Strike rejected
Delegates at the Irish National Teachers’ Organisation (INTO) congress were told by union leaders they risked the withdrawal of Government commitments not to cut their pay or make compulsory redundancies if the proposal was adopted.
A two-thirds majority of more than 700 teachers rejected part of a motion calling on the union executive to seek a reversal of the cuts with a campaign up to and including industrial action.
However, delegates unanimously condemned the cuts which take effect in September, following Education Minister Ruairi Quinn’s message yesterday that no school staffing cuts in the four-year national recovery plan will be overturned.
INTO executive member from Limerick Seamus Long said the leadership would be placed in an impossible position having to ballot for action because it would be a breach of the agreement accepted by the union’s 30,000 members a year ago.
Colm Ó Hairt said taking industrial action when there are 450,000 people unemployed would make teachers a laughing stock and the union probably only had funds to pay members for one day of strike.
“We would want to be prepared for a sustained campaign that would last week, if not months, and we can’t afford that.

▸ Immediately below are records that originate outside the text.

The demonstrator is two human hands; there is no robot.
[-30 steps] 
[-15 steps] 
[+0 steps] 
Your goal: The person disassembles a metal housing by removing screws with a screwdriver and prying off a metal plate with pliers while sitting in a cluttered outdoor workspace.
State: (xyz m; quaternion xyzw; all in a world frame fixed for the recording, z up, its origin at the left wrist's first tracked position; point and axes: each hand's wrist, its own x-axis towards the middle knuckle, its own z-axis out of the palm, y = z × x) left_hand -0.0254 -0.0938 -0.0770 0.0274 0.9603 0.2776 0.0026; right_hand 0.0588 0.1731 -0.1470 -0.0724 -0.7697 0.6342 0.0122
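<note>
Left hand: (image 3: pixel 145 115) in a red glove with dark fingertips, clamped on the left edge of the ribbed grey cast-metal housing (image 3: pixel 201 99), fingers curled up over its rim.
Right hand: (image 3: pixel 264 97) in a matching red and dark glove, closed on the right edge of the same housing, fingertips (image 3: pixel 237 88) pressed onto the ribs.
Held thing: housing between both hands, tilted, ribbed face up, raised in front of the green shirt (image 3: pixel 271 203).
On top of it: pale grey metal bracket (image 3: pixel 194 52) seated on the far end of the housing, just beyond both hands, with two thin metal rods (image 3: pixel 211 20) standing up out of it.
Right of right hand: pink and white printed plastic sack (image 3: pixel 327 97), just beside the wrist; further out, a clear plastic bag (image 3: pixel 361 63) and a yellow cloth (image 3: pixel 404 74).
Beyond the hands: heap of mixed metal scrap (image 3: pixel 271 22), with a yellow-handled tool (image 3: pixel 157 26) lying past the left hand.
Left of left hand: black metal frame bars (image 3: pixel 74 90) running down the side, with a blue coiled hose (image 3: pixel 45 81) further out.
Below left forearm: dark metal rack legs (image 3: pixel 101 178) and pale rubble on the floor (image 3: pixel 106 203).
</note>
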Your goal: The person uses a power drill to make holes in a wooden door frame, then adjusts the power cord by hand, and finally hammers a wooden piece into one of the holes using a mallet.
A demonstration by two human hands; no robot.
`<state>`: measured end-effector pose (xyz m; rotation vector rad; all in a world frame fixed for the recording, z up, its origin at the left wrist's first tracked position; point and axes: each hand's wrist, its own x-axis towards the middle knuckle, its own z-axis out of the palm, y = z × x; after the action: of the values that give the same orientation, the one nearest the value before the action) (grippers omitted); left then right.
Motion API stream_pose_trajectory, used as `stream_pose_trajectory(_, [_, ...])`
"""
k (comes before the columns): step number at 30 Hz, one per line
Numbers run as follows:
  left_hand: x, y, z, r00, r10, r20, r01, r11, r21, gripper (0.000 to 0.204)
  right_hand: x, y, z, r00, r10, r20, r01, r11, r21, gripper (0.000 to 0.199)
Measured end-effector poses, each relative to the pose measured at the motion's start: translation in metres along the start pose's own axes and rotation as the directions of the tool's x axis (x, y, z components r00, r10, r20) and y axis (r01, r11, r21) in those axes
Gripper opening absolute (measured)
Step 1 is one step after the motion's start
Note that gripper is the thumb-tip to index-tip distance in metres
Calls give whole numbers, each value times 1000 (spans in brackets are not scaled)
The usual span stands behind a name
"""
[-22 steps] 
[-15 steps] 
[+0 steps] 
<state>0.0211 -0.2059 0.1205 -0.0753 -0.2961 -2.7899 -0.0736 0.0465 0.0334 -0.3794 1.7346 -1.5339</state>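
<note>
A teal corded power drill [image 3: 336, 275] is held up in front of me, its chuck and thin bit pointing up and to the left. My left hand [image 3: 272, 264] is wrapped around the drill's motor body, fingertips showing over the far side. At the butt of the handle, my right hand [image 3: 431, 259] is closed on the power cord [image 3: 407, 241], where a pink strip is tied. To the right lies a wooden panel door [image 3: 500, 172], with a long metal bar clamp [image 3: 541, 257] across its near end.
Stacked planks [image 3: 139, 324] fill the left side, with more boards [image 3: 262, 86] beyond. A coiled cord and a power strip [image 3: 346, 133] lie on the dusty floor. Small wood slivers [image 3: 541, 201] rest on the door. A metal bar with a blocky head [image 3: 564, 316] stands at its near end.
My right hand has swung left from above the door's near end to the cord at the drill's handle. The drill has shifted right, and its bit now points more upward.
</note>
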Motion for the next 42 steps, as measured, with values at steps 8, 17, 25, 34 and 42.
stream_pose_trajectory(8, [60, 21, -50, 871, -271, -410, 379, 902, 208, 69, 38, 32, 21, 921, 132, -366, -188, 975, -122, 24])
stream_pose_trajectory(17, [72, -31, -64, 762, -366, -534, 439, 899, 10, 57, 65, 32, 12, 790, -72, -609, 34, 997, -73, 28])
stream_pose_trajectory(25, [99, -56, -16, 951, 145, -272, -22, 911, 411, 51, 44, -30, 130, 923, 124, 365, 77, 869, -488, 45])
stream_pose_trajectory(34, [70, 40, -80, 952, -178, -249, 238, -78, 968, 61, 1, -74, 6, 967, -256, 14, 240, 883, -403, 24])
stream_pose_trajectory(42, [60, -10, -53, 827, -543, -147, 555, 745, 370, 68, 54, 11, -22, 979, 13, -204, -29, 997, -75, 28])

“We would be doing a great disservice to many members who are in negative equity and who face imminent increases in mortgage repayments,” he said.
Ann McQuaile from Louth, who works with the Visiting Teacher Service for Travellers, (VTST) which is to be axed, said Mr Quinn’s draft national plan to improve literacy and numeracy would be doomed to failure if the cuts go ahead.
“This will do irreversible damage to what we have achieved over more than 10 years. The Department of Education talks about social inclusion, but we call this social injustice,” she said. As well as 600 posts being lost in the VTST and resource teachers for Travellers, 48 home school co-ordinator jobs in rural disadvantaged communities are being discontinued from September.